Emma se rió. No había humor en su risa.
—La doctora Russell no está aquí para ver cómo vomito las tripas.
Comencé a protestar. Ella alzó la mano para interrumpirme.
—No voy a mejorar. Debo afrontarlo. —La mirada de Emma se posó en la taza—. Debo tener en cuenta a mi personal y a la comunidad que escogí servir.
—No tienes que tomar ninguna decisión importante ahora mismo. —Noté la boca seca.
Una campanilla de viento se movió al otro lado de la ventana, alegre, sin preocuparse por la angustia a este lado del cristal.
—Pronto —dijo Emma en voz baja.
Dejé la taza. El té estaba frío. No lo había probado.
¿Pregunto?
La campanilla continuó sonando.
—¿Tu hermana lo sabe?
Los ojos de Emma me miraron. Abrió los labios. Creí que iba a mandarme al infierno, a decirme que dejase de entrometerme y me ocupase de mis asuntos. En cambio, negó con la cabeza.
—¿Cómo se llama?
—Sarah Purvis. —Apenas audible.
—¿Sabes dónde está?
—Se casó con un médico de Nashville.
—¿Quieres que la llame?
—Como si le fuese a importar.
Emma se levantó de la mesa y fue hasta la ventana. La seguí, me detuve detrás de ella y apoyé una mano en cada uno de sus hombros. No dijimos nada durante unos momentos.
—Me encantan las gipsofilas. —Emma contemplaba las delicadas flores blancas del jardín—. Las floristas las venden en el mercado. Aquélla, también. —Señaló un grupo de tallos verdes y blancos coronados por unas hojas largas y delgadas…. ¿Sabes qué es?
Sacudí la cabeza.
—Rabbit tobacco[5]. La infusión preparada con sus hojas antes se consideraba como el mejor remedio para el resfriado en Carolina. Los agricultores todavía la fuman para el asma. Su otro nombre es «algodonera». Las planté cuando…
Emma respiró hondo de forma entrecortada.
Pese a sentir un nudo en la garganta, mantuve un tono bajo y tranquilo.
—Deja que te ayude, Emma. Por favor.
Pasó un segundo. Otro.
Emma asintió sin volverse.
—Pero no llames a mi hermana. —Respiró hondo de nuevo y soltó el aire poco a poco—. Todavía no.

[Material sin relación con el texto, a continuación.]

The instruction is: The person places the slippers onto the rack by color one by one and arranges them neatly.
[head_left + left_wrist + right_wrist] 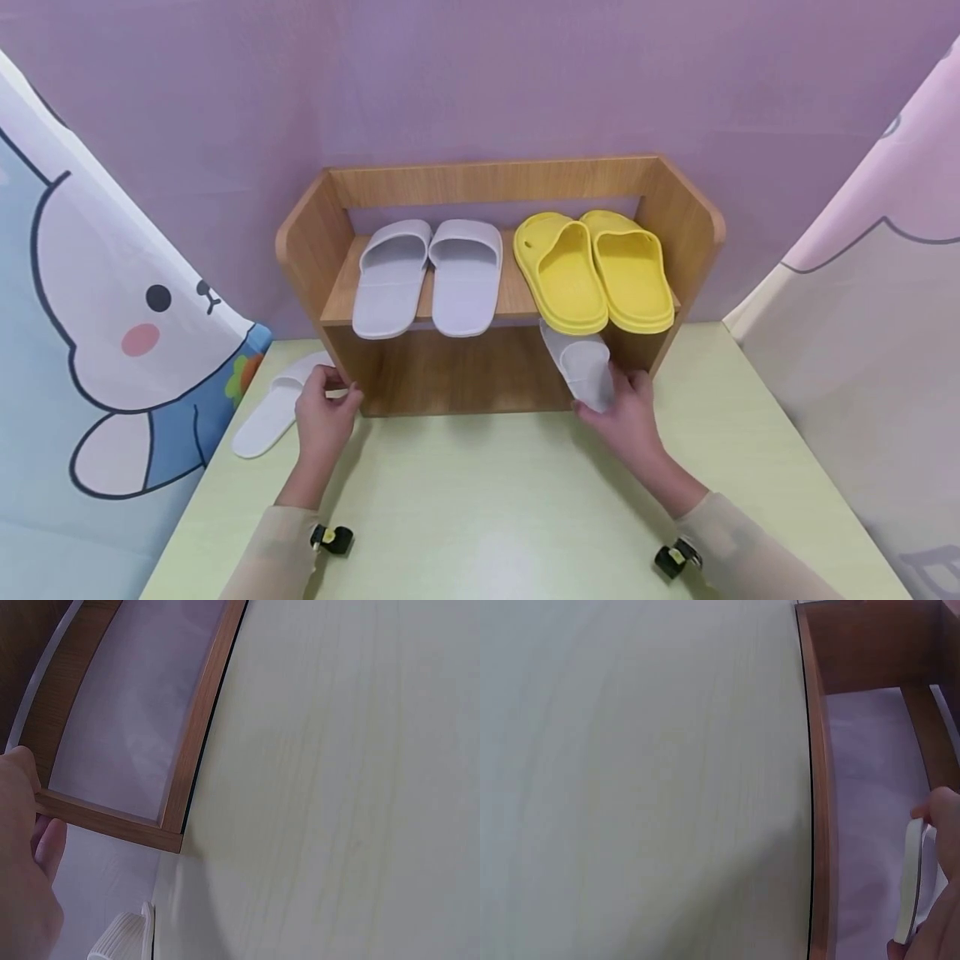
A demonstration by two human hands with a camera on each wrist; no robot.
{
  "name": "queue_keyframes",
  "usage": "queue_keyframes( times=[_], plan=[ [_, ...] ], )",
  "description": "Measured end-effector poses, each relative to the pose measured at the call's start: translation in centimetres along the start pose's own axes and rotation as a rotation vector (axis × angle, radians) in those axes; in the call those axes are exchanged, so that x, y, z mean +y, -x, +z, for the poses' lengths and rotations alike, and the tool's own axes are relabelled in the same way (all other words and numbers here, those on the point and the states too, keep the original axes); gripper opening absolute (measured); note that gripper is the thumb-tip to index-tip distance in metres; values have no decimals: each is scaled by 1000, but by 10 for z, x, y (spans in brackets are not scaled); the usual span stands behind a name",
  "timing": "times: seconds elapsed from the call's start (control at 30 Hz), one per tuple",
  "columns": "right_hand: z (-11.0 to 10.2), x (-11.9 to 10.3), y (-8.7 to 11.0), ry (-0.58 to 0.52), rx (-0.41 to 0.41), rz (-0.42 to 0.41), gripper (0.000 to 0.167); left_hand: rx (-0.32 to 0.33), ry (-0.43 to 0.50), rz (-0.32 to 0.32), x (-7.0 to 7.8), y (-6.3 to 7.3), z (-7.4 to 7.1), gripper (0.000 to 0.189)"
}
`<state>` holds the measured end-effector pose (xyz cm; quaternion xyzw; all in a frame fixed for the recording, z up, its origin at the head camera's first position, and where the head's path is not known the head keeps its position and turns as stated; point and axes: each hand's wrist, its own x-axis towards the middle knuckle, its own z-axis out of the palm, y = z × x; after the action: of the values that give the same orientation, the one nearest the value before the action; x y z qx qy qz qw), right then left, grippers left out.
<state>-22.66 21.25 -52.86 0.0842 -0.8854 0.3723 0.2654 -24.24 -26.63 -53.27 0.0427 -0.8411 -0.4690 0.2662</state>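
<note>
A wooden shoe rack stands on the table. At its left side panel, my left hand pinches the front edge between thumb and fingers; the left wrist view shows the hand on both sides of that panel. My right hand holds a white slipper by its sides at the right end of the lower level, partly under the upper shelf. From the right wrist, only the edge of this slipper shows. Another white slipper lies on the table left of the rack, partly behind my left hand.
On the upper shelf sit a pair of light grey slippers at left and a pair of yellow clogs at right. A purple cloth hangs behind the rack, and a cartoon-printed cloth borders the left side of the table.
</note>
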Motion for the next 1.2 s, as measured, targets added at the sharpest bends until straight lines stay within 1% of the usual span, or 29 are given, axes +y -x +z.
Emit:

Cuando me marché de la casa de Emma, las emociones batallaban en mi mente. La ansiedad por mi relación con Ryan. La frustración con los casos de Cruikshank y Dewees. La preocupación por Emma. La furia de mi impotencia frente a su enfermedad.
Mientras conducía alumbrada por el sol de aquella gloriosa mañana, me tragué el miedo, la furia y la duda y los transformé en algo nuevo. Algo positivo.
No podía llegar a la médula de mi amiga y devolverle la vida que le estaban robando sus propias células, pero podía hacer mi trabajo y aliviar sus preocupaciones profesionales. Podía trabajar para darle a Emma las respuestas que quería de los esqueletos.
Una firme decisión anidó en mi pecho.
Mientras lo hacía, el lugar se preparaba para revelar otro secreto. Descubrirían otro cadáver dentro de las próximas veinticuatro horas. Éste me ofrecería algo más que huesos secos.